The majority of his career, from 1968 to 1997, was spent as one of the most loved college professors, teaching geology courses at Illinois Valley Community College. He was athletic in nature by coaching the men’s college tennis team and was the first woman’s volleyball coach.

Frank was a member of many organizations, including the Executive Council of the Illinois Geographical Society and the National Association of Geological Science Teachers. He was involved in many charitable groups, including Cops 4 Cancer and the National Kidney Foundation. He loved helping others in need and volunteering his time. He especially enjoyed working for many years at Lily Pads in Peru and being the treasurer for the Illinois Valley YMCA swim team.

After retiring from academics, Frank worked at Senica’s Oak Ridge Golf Course in ground maintenance, giving up the tennis game for the game of golf.

Frank was a wonderful husband, father, grandfather (“Papa”), uncle, teacher and friend. He was a lover of people, lover of books and lover of life.

Frank was a storyteller and the consummate teacher. There was always something to learn from him. If he lived 80 more years, there would be a thousand more stories he had yet to share. Right until the end, Frank was telling stories of his youth his family had never heard.

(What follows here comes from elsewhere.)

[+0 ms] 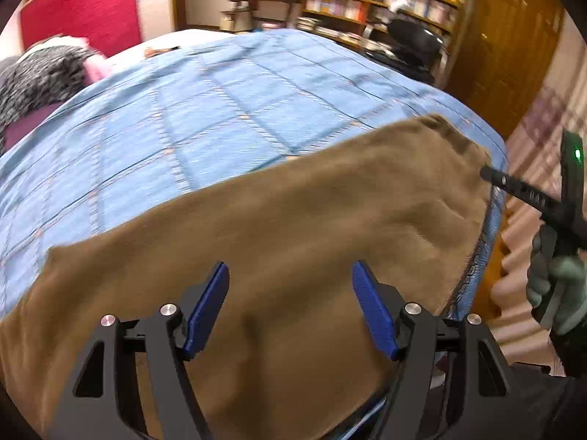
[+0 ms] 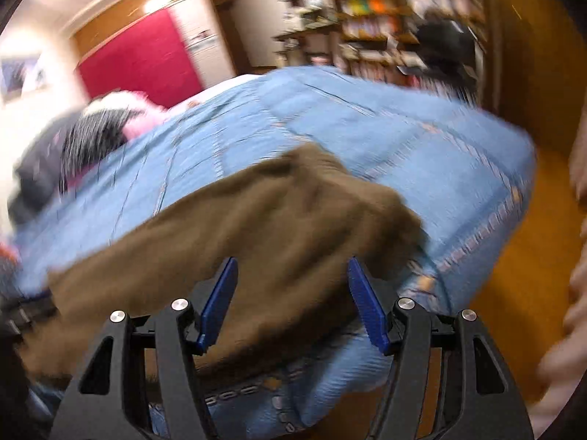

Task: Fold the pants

From his students and caretakers to random strangers, everyone who met Frank fell in love with him. He left people better than he found them. They always walked away wishing they could learn one more lesson or hear one more story. One story he loved to share was how he met his wife, Helen. He once told his geology class about meeting a beautiful nurse while she visited friends in his apartment building. He won her heart with his keen intelligence and smooth dance moves. They were a perfect pair, still acting like teenagers in love after 45 years of marriage.

As a person, Frank was always showing love and never expecting anything in return. As a father, he was a role model to his children, raising them to be respectable adults while supporting their dreams. He was always their hero. With his love of outdoor activities, he would pack up his young family and head west in a pop-up trailer to give them history lessons and explore the wonders of the canyons. If he was ever deep in thought or half asleep, all you had to do was mention the word “rock”, “earthquake” or “volcano” and you had his full attention!

Throughout his long battle with cancer, Frank demonstrated the strength and grace his daughters so often admired in him as children. He taught them true courage and determination throughout his struggle; their hero once again. The love for and from his family helped him in his fight. No matter how bad he might have been feeling, he would smile that great smile and chair dance to whatever song was being sung to him. He really was a “jolly good fellooow!” He was an inspiration to many, earning the nickname, Frank the Tank!

Above all, he was a gentleman through and through, his daughters’ first love and the best dad they could ask for.

Frank is survived by three children, Dawn (Eric) Bubelis of Denver, CO, Michelle Smunt of Oak Brook, and Tammy Smunt of Denver, CO; four grandchildren; one sister, Helen “Babe” Stransky of Lombard and many nieces and nephews.

He is preceded in death by his wife on June 14, 2016 and his parents.

In lieu of flowers, memorial contributions may be directed to the family.